Øvre Dividal National Park

🌲 Nature-reserve Mountain Troms

Øvre Dividal National Park

240 minutes
⛅ Weather dependent
Øvre Dividal is a 770-square-kilometre national park in the mountains east of Bardufoss, established in 1971 and expanded in 2006. The Sami name is Dieváidvuovddi. It is one of the few places in Norway where all four large predators, bear, wolf, lynx and wolverine, leave tracks every year. Over 150 of the species found here are on the Norwegian red list of threatened species.

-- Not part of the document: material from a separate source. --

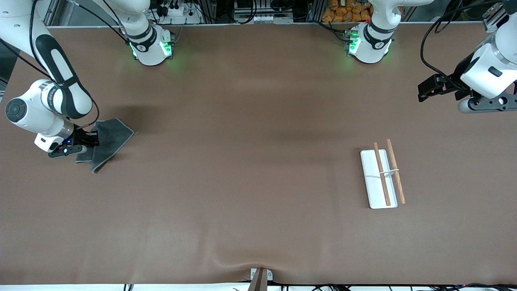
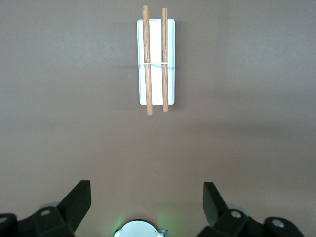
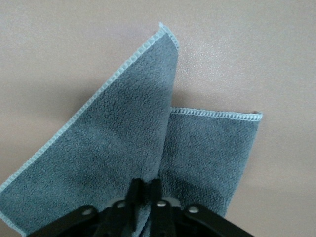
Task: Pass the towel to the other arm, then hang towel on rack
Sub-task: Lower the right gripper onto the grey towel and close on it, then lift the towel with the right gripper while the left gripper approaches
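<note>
The dark grey towel (image 1: 108,143) with pale stitched edges lies on the brown table at the right arm's end, one part folded up. My right gripper (image 1: 92,139) is down on it, shut on a pinched fold of the towel (image 3: 148,148). The rack (image 1: 382,174), a white base with two wooden rods and a thin white crosspiece, stands toward the left arm's end, nearer the front camera; it also shows in the left wrist view (image 2: 156,60). My left gripper (image 1: 428,91) is open and empty, held in the air over the table's edge at the left arm's end.
The brown table cover (image 1: 250,161) has a shallow wrinkle near its front edge. A small bracket (image 1: 260,277) sits at the middle of that edge. Cables and equipment line the back edge by the arm bases.
</note>
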Controlling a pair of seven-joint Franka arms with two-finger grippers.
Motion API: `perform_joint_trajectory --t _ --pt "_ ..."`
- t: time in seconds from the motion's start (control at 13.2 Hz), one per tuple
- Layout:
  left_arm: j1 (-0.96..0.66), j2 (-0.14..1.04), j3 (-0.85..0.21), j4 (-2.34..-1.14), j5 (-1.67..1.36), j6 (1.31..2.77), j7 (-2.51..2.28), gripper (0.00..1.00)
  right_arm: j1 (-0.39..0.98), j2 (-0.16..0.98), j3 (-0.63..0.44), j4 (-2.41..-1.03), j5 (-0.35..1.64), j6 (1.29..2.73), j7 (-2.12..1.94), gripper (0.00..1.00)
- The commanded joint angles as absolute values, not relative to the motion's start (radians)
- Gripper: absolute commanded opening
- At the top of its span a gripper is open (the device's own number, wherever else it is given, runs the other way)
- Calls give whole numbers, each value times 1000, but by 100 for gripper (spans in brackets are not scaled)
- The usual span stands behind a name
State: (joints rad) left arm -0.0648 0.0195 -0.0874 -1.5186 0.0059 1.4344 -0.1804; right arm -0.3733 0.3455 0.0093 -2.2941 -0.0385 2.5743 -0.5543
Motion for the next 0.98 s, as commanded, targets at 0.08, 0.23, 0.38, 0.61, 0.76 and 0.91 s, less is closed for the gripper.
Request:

The lower valleys have pine forests with some trees over 500 years old, while higher up there are vast birch forests and open plateaus rising to Kistefjell at 1,632 metres. Thanks to calcium-rich bedrock and a continental climate with warm summers, the plant diversity is unusually high: more than 300 species of vascular plants, including several that exist nowhere else in Europe except in these border mountains between Norway and Sweden.

This was Sami land long before Norwegians arrived in the 1700s and 1800s. Pre-Christian sacrificial sites and old reindeer fences remain scattered through the park. Despite its size, the valley is one of Norway's driest, with only 282 millimetres of annual rainfall.

Access is via Dividalen road from E6, a long drive to the trailhead at Frihetsli. The Norwegian Trekking Association maintains three unmanned cabins along the trail. This is a place for proper hiking, not a quick stop.